Resendiz Marisol, Blanchard Dawn, West Gordon F
Center for Nursing Science & Clinical Inquiry, Tripler Army Medical Center, Honolulu, HI, USA.
Center for Nursing Science & Clinical Inquiry, Madigan Army Medical Center, Tacoma, WA, USA.
J Infect Prev. 2023 Jul;24(4):166-177. doi: 10.1177/17571774231159388. Epub 2023 Mar 19.
There is not yet a consensus regarding the in-use effectiveness of ultraviolet irradiation (UV-C) as a supplementary tool for terminal room disinfection.
To summarize and evaluate literature detailing the germicidal effectiveness of UV-C disinfection on high-touch surfaces in the patient environment.
A literature search was carried out utilizing PRISMA guidelines. Studies were included if intervention included UV-C after standard room disinfection in hospital rooms evaluated microbiologically by surface type.
FINDINGS/RESULTS: Twelve records met our criteria for inclusion. Studies predominantly focused on terminal disinfection of patient rooms, including five reports carried out in isolation rooms and three studies including operating room (OR) surfaces. Bedrails, remote controls, phones, tray tables, assist rails, floors, and toilets were the most commonly reported surfaces. Across study designs, surfaces, and room types, flat surfaces tended to showcase UV-C effectiveness best, particularly isolation room floors. In contrast, handheld surfaces (i.e., bed controls and assist bars) tended to show reduced efficacies (81-93%). In the OR, complex surfaces similarly demonstrated reduced UV-C effectiveness. Bathroom surfaces demonstrated 83% UV-C effectiveness overall, with surface characteristics uniquely impacted depending on the room type. Isolation room studies tended to include effectiveness comparison with standard treatment, reporting UV-C superiority most of the time.
This review highlights the enhanced effectiveness of UV-C surface disinfection over standard protocols across various study designs and surfaces. However, surface and room characteristics do appear to play a role in the level of bacterial reduction.
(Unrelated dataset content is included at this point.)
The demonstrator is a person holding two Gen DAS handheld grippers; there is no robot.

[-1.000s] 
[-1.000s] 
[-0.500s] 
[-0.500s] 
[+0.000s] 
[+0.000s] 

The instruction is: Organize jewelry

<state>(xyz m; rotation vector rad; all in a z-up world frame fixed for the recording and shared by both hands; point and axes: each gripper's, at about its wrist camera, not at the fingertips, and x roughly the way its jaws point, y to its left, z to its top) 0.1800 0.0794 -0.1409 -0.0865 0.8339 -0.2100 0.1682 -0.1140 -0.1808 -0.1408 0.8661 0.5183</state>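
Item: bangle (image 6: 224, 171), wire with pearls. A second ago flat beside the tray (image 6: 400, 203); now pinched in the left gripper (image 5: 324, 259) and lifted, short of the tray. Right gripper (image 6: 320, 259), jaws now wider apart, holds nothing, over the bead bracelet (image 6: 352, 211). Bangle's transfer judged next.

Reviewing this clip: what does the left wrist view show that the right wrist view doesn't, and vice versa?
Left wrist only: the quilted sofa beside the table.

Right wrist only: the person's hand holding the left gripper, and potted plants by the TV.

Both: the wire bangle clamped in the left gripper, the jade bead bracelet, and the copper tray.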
关于紫外线照射(UV-C)作为终端病房消毒辅助工具的实际使用效果,目前尚未达成共识。
总结和评估详细阐述UV-C消毒对患者环境中高接触表面杀菌效果的文献。
利用PRISMA指南进行文献检索。纳入的研究要求干预措施包括在病房进行标准房间消毒后使用UV-C,并按表面类型进行微生物学评估。
12篇记录符合纳入标准。研究主要集中在病房的终末消毒,包括5篇在隔离病房进行的报告和3篇包括手术室(OR)表面的研究。床栏、遥控器、电话、托盘桌、辅助栏杆、地板和厕所是最常报告的表面。在不同的研究设计、表面和房间类型中,平面往往最能展现UV-C的效果,尤其是隔离病房的地板。相比之下,手持表面(如床控装置和辅助杆)的效果往往会降低(81%-93%)。在手术室中,复杂表面同样显示出UV-C效果降低。浴室表面的UV-C总体效果为83%,其表面特征因房间类型而异。隔离病房的研究往往包括与标准治疗的效果比较,大多数时候报告UV-C更具优势。
本综述强调了在各种研究设计和表面上,UV-C表面消毒比标准方案具有更高的有效性。然而,表面和房间特征似乎确实对细菌减少水平有影响。